To do:
Even the shortest line counts, so transcribe all the data exactly.

Data:
# # # #

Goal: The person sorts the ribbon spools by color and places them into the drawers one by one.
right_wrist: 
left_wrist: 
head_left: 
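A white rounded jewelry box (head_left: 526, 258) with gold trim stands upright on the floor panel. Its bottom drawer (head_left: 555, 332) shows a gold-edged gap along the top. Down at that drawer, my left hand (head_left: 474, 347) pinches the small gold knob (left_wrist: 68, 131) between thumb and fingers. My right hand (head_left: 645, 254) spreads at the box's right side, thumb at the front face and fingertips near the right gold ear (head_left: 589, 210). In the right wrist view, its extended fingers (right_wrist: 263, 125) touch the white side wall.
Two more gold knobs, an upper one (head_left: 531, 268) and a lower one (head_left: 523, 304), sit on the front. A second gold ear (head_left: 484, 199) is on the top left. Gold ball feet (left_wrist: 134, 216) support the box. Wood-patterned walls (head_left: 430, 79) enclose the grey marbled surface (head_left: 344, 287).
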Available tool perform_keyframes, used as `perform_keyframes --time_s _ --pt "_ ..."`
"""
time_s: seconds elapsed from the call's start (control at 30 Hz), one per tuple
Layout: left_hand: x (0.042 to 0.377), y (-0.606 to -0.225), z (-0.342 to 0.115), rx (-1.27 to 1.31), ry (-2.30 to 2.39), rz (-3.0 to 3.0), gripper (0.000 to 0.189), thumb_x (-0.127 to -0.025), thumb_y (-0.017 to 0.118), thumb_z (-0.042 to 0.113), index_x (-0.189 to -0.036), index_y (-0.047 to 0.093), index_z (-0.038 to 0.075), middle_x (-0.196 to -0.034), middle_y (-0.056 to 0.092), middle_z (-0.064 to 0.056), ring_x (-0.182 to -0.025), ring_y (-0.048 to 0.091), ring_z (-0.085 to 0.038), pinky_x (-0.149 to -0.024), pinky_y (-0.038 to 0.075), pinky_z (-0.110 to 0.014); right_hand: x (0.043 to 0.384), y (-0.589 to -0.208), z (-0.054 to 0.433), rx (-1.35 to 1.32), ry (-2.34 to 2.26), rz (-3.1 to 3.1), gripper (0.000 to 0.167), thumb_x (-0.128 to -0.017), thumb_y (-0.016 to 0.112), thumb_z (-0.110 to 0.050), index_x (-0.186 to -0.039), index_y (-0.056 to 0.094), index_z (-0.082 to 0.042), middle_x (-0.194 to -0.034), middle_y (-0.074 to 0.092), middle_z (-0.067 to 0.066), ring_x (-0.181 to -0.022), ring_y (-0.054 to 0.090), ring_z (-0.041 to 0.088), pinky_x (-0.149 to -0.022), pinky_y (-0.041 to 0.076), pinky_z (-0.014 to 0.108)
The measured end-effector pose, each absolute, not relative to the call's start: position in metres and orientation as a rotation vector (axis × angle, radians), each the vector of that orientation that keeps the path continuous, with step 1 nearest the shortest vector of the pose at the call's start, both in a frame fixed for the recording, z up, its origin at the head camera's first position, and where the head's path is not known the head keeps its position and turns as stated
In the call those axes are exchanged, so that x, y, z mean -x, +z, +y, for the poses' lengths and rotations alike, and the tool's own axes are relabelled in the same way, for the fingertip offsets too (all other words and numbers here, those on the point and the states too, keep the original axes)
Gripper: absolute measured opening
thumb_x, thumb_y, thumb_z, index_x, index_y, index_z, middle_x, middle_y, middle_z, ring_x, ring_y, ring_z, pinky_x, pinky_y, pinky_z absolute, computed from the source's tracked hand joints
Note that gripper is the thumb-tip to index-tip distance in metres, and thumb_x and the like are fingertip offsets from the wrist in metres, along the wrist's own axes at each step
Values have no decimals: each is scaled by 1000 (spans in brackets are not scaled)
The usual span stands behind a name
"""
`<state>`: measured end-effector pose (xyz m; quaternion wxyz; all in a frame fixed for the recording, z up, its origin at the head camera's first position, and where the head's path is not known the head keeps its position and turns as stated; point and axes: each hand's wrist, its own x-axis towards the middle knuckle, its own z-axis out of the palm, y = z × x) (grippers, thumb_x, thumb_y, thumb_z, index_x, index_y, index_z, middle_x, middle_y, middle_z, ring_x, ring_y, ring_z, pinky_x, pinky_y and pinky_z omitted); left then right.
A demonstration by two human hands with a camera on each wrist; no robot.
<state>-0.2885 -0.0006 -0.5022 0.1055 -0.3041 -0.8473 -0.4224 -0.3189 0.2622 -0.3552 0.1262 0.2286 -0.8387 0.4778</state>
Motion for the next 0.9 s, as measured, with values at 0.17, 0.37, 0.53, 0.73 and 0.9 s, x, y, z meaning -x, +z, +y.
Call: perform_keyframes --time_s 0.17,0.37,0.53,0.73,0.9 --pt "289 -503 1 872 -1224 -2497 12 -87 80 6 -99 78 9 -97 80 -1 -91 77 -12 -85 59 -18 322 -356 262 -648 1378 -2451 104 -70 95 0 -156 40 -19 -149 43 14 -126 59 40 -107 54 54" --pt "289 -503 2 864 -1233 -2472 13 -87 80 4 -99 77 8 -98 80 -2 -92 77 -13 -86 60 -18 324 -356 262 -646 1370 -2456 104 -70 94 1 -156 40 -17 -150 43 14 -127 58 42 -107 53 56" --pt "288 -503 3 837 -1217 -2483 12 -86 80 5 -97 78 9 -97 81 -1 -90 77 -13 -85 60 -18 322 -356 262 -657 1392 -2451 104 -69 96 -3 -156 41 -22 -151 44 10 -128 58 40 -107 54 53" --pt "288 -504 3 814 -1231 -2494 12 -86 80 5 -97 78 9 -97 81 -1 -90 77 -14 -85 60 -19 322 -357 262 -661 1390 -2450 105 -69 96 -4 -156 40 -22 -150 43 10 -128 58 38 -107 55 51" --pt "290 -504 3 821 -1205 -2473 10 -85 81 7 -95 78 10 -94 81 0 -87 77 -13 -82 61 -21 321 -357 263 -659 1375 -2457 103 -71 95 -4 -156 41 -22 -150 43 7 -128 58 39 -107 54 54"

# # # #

Result for this task:
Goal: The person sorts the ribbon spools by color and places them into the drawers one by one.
right_wrist: 
left_wrist: 
head_left: 
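A white rounded jewelry box (head_left: 526, 258) with gold trim stands upright on the floor panel. Its bottom drawer (head_left: 555, 332) shows a gold-edged gap along the top. Down at that drawer, my left hand (head_left: 474, 347) pinches the small gold knob (left_wrist: 68, 131) between thumb and fingers. My right hand (head_left: 645, 254) spreads at the box's right side, thumb at the front face and fingertips near the right gold ear (head_left: 589, 210). In the right wrist view, its extended fingers (right_wrist: 263, 125) touch the white side wall.
Two more gold knobs, an upper one (head_left: 531, 268) and a lower one (head_left: 523, 304), sit on the front. A second gold ear (head_left: 484, 199) is on the top left. Gold ball feet (left_wrist: 134, 216) support the box. Wood-patterned walls (head_left: 430, 79) enclose the grey marbled surface (head_left: 344, 287).
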Available tool perform_keyframes, used as `perform_keyframes --time_s _ --pt "_ ..."`
"""
time_s: seconds elapsed from the call's start (control at 30 Hz), one per tuple
Layout: left_hand: x (0.042 to 0.377), y (-0.606 to -0.225), z (-0.342 to 0.115), rx (-1.27 to 1.31), ry (-2.30 to 2.39), rz (-3.0 to 3.0), gripper (0.000 to 0.189), thumb_x (-0.127 to -0.025), thumb_y (-0.017 to 0.118), thumb_z (-0.042 to 0.113), index_x (-0.189 to -0.036), index_y (-0.047 to 0.093), index_z (-0.038 to 0.075), middle_x (-0.196 to -0.034), middle_y (-0.056 to 0.092), middle_z (-0.064 to 0.056), ring_x (-0.182 to -0.025), ring_y (-0.048 to 0.091), ring_z (-0.085 to 0.038), pinky_x (-0.149 to -0.024), pinky_y (-0.038 to 0.075), pinky_z (-0.110 to 0.014); right_hand: x (0.043 to 0.384), y (-0.589 to -0.208), z (-0.054 to 0.433), rx (-1.35 to 1.32), ry (-2.34 to 2.26), rz (-3.1 to 3.1), gripper (0.000 to 0.167), thumb_x (-0.128 to -0.017), thumb_y (-0.016 to 0.112), thumb_z (-0.110 to 0.050), index_x (-0.186 to -0.039), index_y (-0.056 to 0.094), index_z (-0.082 to 0.042), middle_x (-0.194 to -0.034), middle_y (-0.074 to 0.092), middle_z (-0.067 to 0.066), ring_x (-0.181 to -0.022), ring_y (-0.054 to 0.090), ring_z (-0.041 to 0.088), pinky_x (-0.149 to -0.022), pinky_y (-0.041 to 0.076), pinky_z (-0.014 to 0.108)
The measured end-effector pose, each absolute, not relative to the call's start: position in metres and orientation as a rotation vector (axis × angle, radians), each the vector of that orientation that keeps the path continuous, with step 1 nearest the shortest vector of the pose at the call's start, both in a frame fixed for the recording, z up, its origin at the head camera's first position, and where the head's path is not known the head keeps its position and turns as stated
In the call those axes are exchanged, so that x, y, z mean -x, +z, +y, for the poses' lengths and rotations alike, and the tool's own axes are relabelled in the same way, for the fingertip offsets too (all other words and numbers here, those on the point and the states too, keep the original axes)
Gripper: absolute measured opening
thumb_x, thumb_y, thumb_z, index_x, index_y, index_z, middle_x, middle_y, middle_z, ring_x, ring_y, ring_z, pinky_x, pinky_y, pinky_z absolute, computed from the source's tracked hand joints
Note that gripper is the thumb-tip to index-tip distance in metres, and thumb_x and the like are fingertip offsets from the wrist in metres, along the wrist's own axes at each step
Values have no decimals: each is scaled by 1000 (spans in brackets are not scaled)
The usual span stands behind a name
"""
`<state>`: measured end-effector pose (xyz m; quaternion wxyz; all in a frame fixed for the recording, z up, its origin at the head camera's first position, and where the head's path is not known the head keeps its position and turns as stated; point and axes: each hand's wrist, its own x-axis towards the middle knuckle, its own z-axis out of the palm, y = z × x) (grippers, thumb_x, thumb_y, thumb_z, index_x, index_y, index_z, middle_x, middle_y, middle_z, ring_x, ring_y, ring_z, pinky_x, pinky_y and pinky_z omitted); left then right.
A demonstration by two human hands with a camera on each wrist; no robot.
<state>-0.2885 -0.0006 -0.5022 0.1055 -0.3041 -0.8473 -0.4224 -0.3189 0.2622 -0.3552 0.1262 0.2286 -0.8387 0.4778</state>
Motion for the next 0.9 s, as measured, with values at 0.17, 0.37, 0.53, 0.73 and 0.9 s, x, y, z meaning -x, +z, +y.
Call: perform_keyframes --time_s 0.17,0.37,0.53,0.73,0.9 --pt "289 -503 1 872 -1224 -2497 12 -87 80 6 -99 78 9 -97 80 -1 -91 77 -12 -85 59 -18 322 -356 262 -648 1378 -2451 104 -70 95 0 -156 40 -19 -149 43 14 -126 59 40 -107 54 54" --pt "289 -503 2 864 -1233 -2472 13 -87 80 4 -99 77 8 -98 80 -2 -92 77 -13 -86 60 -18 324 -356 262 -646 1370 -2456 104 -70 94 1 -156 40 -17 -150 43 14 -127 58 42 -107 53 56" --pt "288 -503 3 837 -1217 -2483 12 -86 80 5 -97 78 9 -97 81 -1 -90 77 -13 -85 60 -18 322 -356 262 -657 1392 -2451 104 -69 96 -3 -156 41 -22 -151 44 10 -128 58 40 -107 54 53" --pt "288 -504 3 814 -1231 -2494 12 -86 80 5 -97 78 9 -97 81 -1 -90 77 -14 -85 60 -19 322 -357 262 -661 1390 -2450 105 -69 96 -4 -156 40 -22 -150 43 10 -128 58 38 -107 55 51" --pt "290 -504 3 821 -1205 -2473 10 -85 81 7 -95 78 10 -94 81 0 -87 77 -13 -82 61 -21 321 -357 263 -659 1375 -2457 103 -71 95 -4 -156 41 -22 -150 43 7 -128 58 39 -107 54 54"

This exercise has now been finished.